The DoD’s new CWMD strategy, last updated in 2014, comes at a time when longstanding norms against nuclear use are being tested. “The risks are growing,” Rusten said. “We are in an environment of more adversarial relations with Russia, and potentially China. We have seen President Putin using nuclear coercion that is unprecedented in recent times, so there is concern about the norms against use being eroded.”
Rusten also discussed threats posed by radiological weapons and the steps that all countries and areas, including the United States, should urgently take to promote radiological security. She pointed to NTI’s Nuclear Security Index, which measures nuclear and radiological security conditions globally, saying “The Index that came out this year [shows] significant slippage [on nuclear and radiological security], and we are at risk in the international community of taking our eye off this ball.”

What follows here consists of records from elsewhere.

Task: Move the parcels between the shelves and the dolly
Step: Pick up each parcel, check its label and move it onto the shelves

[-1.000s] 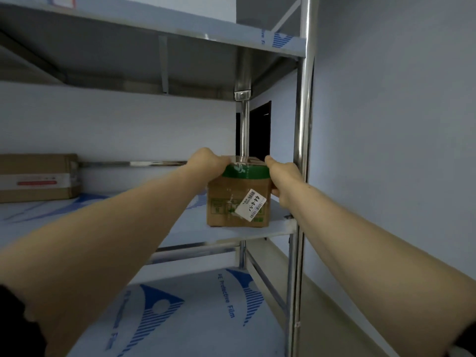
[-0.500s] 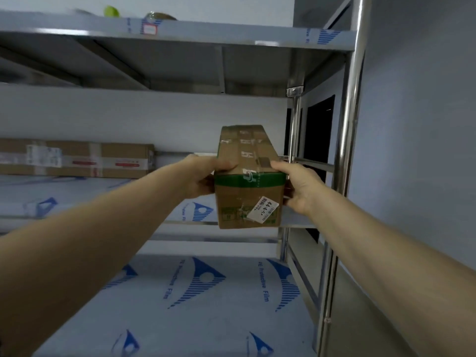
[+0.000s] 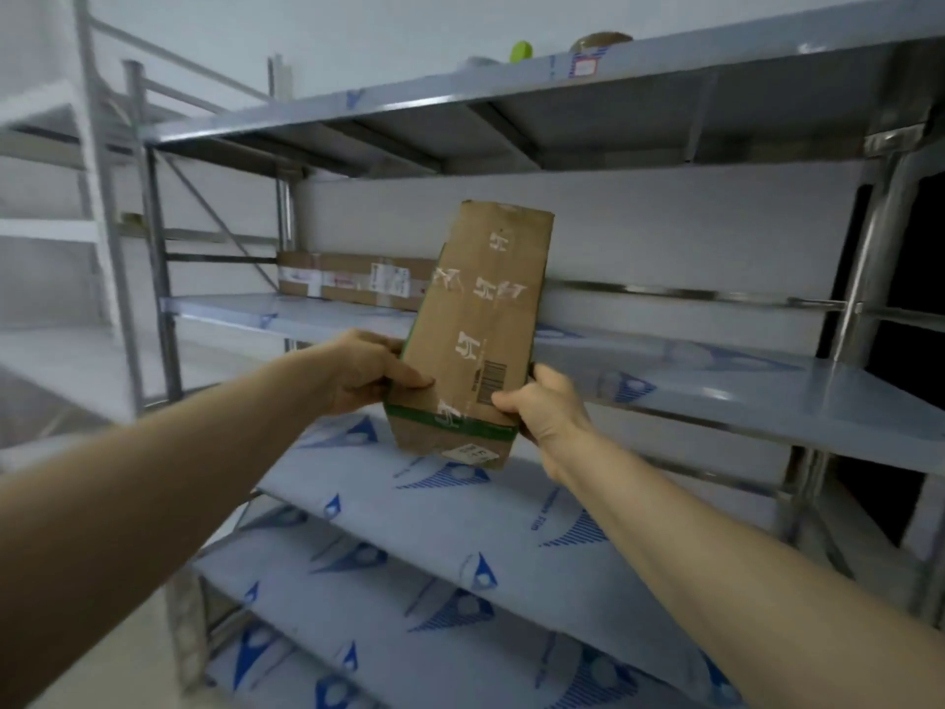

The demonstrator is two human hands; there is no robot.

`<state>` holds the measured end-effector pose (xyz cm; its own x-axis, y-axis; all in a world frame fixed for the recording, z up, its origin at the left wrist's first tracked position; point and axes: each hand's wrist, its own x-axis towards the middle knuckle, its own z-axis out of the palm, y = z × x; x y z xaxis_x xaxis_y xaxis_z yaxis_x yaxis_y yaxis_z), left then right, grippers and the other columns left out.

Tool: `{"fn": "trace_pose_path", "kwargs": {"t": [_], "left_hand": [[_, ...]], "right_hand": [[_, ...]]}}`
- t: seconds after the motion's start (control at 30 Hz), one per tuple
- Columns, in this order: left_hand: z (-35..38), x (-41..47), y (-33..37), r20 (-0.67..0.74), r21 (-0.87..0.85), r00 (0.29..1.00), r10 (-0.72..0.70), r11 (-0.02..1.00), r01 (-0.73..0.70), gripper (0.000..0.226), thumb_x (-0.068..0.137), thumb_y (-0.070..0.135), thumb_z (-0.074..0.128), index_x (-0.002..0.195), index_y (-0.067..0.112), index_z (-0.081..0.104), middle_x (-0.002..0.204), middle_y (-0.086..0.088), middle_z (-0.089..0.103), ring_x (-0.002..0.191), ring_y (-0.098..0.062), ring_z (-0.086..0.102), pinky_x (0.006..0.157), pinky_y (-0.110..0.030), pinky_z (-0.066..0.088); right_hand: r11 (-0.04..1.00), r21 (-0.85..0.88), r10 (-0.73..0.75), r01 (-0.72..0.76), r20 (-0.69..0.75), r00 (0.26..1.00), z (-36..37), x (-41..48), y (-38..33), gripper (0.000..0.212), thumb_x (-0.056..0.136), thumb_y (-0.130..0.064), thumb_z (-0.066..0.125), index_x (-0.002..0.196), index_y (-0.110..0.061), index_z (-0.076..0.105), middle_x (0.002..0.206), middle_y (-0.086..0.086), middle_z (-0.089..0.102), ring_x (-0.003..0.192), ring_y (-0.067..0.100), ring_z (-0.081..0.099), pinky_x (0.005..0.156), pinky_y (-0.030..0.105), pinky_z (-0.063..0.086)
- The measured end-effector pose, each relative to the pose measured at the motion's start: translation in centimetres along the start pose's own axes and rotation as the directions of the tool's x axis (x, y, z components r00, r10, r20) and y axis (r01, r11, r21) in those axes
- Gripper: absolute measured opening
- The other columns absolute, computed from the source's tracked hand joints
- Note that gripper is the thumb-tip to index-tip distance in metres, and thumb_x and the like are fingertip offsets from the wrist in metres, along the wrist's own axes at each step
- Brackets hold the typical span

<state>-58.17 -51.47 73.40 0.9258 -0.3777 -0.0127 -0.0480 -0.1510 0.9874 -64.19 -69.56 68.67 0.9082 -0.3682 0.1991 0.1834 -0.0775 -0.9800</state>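
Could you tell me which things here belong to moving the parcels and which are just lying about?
Part of the job: long parcel, gripped by left hand and right hand; flat parcel on the middle shelf.
Lying about: green object and brownish object on the top shelf.

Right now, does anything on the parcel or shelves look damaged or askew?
The cardboard parcel, gripped by the left hand and right hand, is tilted, upper end leaning right. Its far edge looks dented and the tape patchy. The flat box on the shelf lies straight.
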Motion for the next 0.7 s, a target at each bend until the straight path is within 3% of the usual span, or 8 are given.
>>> {"fn": "trace_pose_path", "kwargs": {"t": [0.17,0.27,0.33,0.43,0.53,0.63,0.7], "left_hand": [[-11.4,-4.6,-6.0,-0.206,0.025,0.978,-0.035,0.999,0.041,0.042,0.076,-0.017,0.066,0.109,0.008,0.063,0.103,-0.009,0.066,0.104,-0.029,0.060,0.095,-0.042,0.050],[-18.4,-7.6,-10.1,-0.311,-0.001,0.943,-0.115,0.993,0.121,0.035,0.076,-0.011,0.070,0.096,0.017,0.064,0.107,-0.006,0.066,0.107,-0.026,0.060,0.096,-0.044,0.050],[-23.0,-9.6,-13.0,-0.383,-0.015,0.910,-0.160,0.986,0.167,0.039,0.075,-0.008,0.072,0.106,0.014,0.062,0.109,-0.006,0.066,0.107,-0.025,0.060,0.095,-0.044,0.051],[-29.8,-12.3,-17.2,-0.476,-0.061,0.848,-0.234,0.970,0.234,0.050,0.075,-0.006,0.074,0.121,0.010,0.060,0.109,-0.006,0.066,0.106,-0.024,0.061,0.093,-0.042,0.052],[-37.1,-15.3,-21.1,-0.529,-0.111,0.791,-0.308,0.949,0.296,0.048,0.076,-0.003,0.075,0.119,0.010,0.058,0.105,-0.003,0.065,0.100,-0.021,0.061,0.087,-0.038,0.055],[-43.8,-18.2,-24.3,-0.561,-0.132,0.741,-0.369,0.924,0.360,0.049,0.078,0.003,0.075,0.123,0.014,0.056,0.099,0.001,0.062,0.094,-0.017,0.060,0.084,-0.036,0.055],[-47.6,-19.7,-26.1,-0.568,-0.147,0.718,-0.401,0.909,0.391,0.056,0.079,0.006,0.074,0.129,0.015,0.052,0.099,0.002,0.061,0.090,-0.016,0.059,0.073,-0.032,0.056]], "right_hand": [[0.998,-0.027,0.053,-0.048,0.212,0.976,13.3,-1.4,3.7,0.029,0.085,0.010,0.056,0.101,-0.015,0.054,0.108,0.009,0.064,0.102,0.029,0.061,0.094,0.046,0.051],[0.993,-0.025,0.118,-0.117,0.336,0.935,21.5,-2.7,6.0,0.028,0.087,0.011,0.053,0.098,-0.015,0.054,0.106,0.007,0.063,0.099,0.028,0.060,0.082,0.041,0.054],[0.985,-0.029,0.167,-0.170,0.398,0.902,27.3,-3.9,7.9,0.030,0.088,0.010,0.052,0.088,-0.020,0.053,0.105,0.007,0.064,0.094,0.026,0.060,0.072,0.035,0.052],[0.962,-0.075,0.268,-0.264,0.471,0.841,35.8,-5.7,10.4,0.029,0.090,0.008,0.049,0.102,-0.017,0.058,0.106,0.007,0.066,0.086,0.022,0.059,0.065,0.029,0.047],[0.935,-0.126,0.345,-0.332,0.549,0.761,44.7,-7.7,12.8,0.033,0.089,0.009,0.047,0.111,-0.013,0.058,0.107,0.009,0.066,0.087,0.022,0.059,0.067,0.033,0.049],[0.914,-0.169,0.394,-0.370,0.595,0.700,52.7,-10.0,14.8,0.030,0.089,0.009,0.047,0.109,-0.011,0.058,0.103,0.009,0.065,0.086,0.023,0.058,0.073,0.037,0.050],[0.894,-0.194,0.431,-0.404,0.620,0.656,57.4,-11.3,16.1,0.031,0.089,0.009,0.047,0.108,-0.013,0.058,0.100,0.007,0.065,0.085,0.022,0.056,0.076,0.040,0.049]]}}
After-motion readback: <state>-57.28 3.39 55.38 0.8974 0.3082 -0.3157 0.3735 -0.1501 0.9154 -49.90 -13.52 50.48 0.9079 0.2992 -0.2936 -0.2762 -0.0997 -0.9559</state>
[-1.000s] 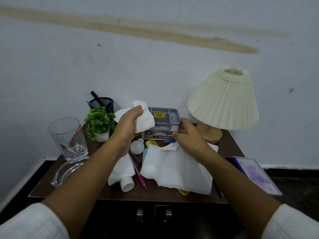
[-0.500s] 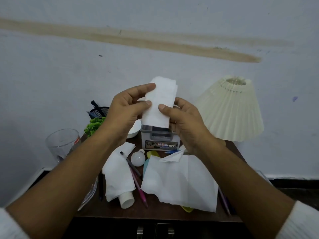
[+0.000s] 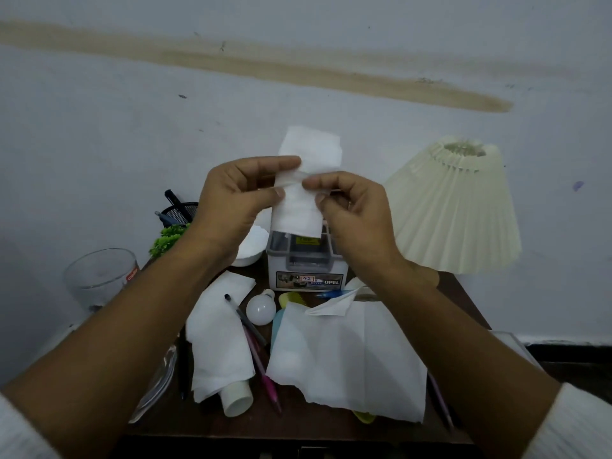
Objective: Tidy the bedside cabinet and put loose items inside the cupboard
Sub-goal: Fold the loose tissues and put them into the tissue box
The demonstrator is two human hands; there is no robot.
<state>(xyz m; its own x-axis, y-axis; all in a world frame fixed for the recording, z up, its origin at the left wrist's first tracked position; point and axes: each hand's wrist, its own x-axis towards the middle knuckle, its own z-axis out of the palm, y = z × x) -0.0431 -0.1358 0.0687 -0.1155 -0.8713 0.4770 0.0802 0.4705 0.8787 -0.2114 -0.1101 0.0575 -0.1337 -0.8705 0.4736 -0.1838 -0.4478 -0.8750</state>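
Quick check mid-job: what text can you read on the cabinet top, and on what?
"OPEL": front label of the grey storage box.
"42": handwritten white sticker on that label.
Blue logo beside "OPEL": too blurred to read.
Yellow sticker on the box's top: too small to read.
Red print on the drinking glass: too blurred to read.

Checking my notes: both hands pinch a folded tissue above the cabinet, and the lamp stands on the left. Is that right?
Not quite: the head view shows the lamp on the right. The left hand and right hand do pinch the tissue above the cabinet.
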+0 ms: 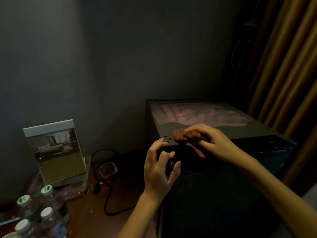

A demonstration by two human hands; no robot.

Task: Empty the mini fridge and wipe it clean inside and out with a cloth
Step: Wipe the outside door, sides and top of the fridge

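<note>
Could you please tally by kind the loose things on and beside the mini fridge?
Capped bottles: 4
Picture card: 1
Glass dish: 1
Black cable: 1
Brown cloth: 1
Total: 8

Reddish-brown wooden surface (123, 194), flecked with pale marks; table or floor, could not tell. Black mini fridge (257, 129) stood on it at right, near wall. Black cable (106, 201) looped across wood just left of fridge. Small clear dish (108, 169) sat beside cable. Clear tray (77, 188) at left carried upright picture card (56, 150). Four white-capped water bottles (46, 189) clustered at near left. Brown cloth (180, 136) lay bunched on fridge top, by front left corner.
</note>
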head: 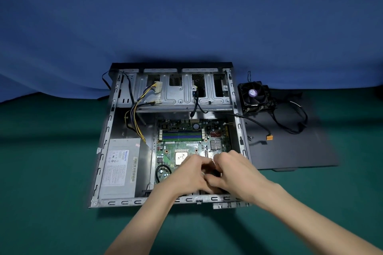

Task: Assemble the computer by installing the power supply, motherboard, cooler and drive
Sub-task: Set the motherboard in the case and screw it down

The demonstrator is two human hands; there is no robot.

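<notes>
The open computer case point(103, 151) lies flat on the green table. The power supply point(120, 167) sits in its near left corner, with yellow and black cables point(136, 115) running up to the drive cage point(180, 93). The green motherboard point(182, 142) lies in the right half, its CPU point(180, 157) bare. My left hand point(190, 174) and my right hand point(234, 169) meet over the board's near right part. Their curled fingers pinch a small shiny item point(213, 161) between them; motion blur hides what it is. The cooler point(253, 95) with its fan stands outside the case.
A dark side panel point(294, 147) lies right of the case, carrying the cooler, its black cables point(290, 122) and a lead with an orange plug point(269, 137). A blue cloth point(186, 26) backs the table. Green table surface point(45, 171) surrounds the case.
</notes>
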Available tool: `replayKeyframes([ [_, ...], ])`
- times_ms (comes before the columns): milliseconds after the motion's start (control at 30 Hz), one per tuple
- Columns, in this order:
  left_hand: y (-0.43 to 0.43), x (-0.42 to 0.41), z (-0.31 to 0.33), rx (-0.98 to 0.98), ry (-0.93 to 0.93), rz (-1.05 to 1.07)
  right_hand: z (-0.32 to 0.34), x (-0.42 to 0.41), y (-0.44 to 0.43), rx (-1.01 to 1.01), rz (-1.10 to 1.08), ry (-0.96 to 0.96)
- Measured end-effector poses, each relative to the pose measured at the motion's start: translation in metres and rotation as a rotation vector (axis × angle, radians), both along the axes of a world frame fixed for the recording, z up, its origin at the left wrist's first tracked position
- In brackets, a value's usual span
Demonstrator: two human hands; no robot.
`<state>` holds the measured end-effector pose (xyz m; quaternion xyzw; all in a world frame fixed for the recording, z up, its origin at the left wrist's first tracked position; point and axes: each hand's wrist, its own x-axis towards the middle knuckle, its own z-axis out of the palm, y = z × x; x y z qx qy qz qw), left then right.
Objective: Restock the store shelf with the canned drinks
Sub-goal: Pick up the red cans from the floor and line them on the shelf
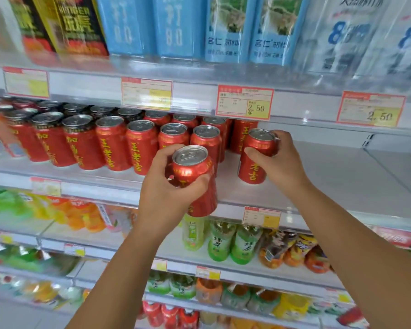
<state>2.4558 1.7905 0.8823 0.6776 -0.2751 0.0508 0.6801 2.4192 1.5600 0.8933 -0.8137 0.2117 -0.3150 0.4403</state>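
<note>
- In the middle of the frame, the can shelf [342,181] is already pretty full on its left half. Rows of red cans [119,143] stand upright, several deep, from the left edge to about the centre.
- The right hand [280,162] is wrapped around the standing can [253,169], thumb on the near side and fingers round the back. That can sits on the shelf just right of the rows. It's either being set down or nudged into line, can't tell which, but it's not let go.
- The left hand [166,188] is grasping the tilted can [191,166] out in front of the shelf edge, top leaning toward the camera, so it's not on the shelf yet. There might be a second can under it in the same hand, since the red goes down quite far, but honestly I can't tell.
- From the standing can out to the frame's right edge, the shelf is bare white board, so I'd guess there's a good chunk left to fill.
- My take: roughly midway. The tilted can has yet to get a spot, probably next to the standing can.
- No box of spare cans in view, so no idea how many remain.
</note>
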Motion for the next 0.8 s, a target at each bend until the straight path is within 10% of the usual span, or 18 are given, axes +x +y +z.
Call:
replayKeyframes([
  [800, -0.008, -0.002, 0.004, 0.021, 0.002, -0.051, -0.025, 0.032, -0.004, 0.049, -0.043, 0.081],
])
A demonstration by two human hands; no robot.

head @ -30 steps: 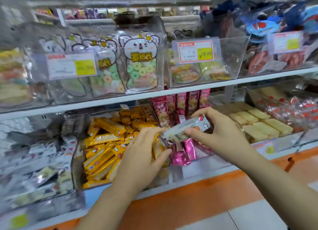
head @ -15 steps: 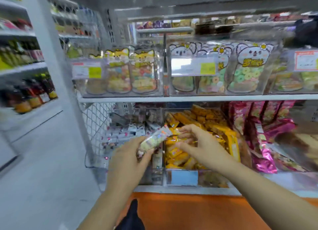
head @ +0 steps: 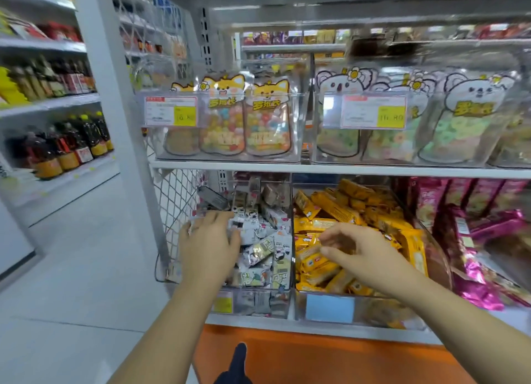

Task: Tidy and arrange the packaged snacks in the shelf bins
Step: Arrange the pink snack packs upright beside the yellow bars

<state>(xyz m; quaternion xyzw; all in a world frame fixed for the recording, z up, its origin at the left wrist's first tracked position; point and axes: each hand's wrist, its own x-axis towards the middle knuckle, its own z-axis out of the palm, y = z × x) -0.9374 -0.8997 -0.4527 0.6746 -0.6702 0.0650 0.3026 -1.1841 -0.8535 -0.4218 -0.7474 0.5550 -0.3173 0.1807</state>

Rusten also shared her broad assessment of the strengths and shortcomings of the CWMD strategy. She commended the strategy’s focus on the role of emerging technology and how it will complicate policymakers’ ability to manage and respond to threats, but she maintained that it could have been strengthened by disaggregating and differentiating threats at a top level and including more about cooperative efforts that the United States could pursue with allies and adversaries. There are opportunities to cooperate with China, and even Russia, and when the war ends, she said, “mutual interest will compel us to mutual restraint.”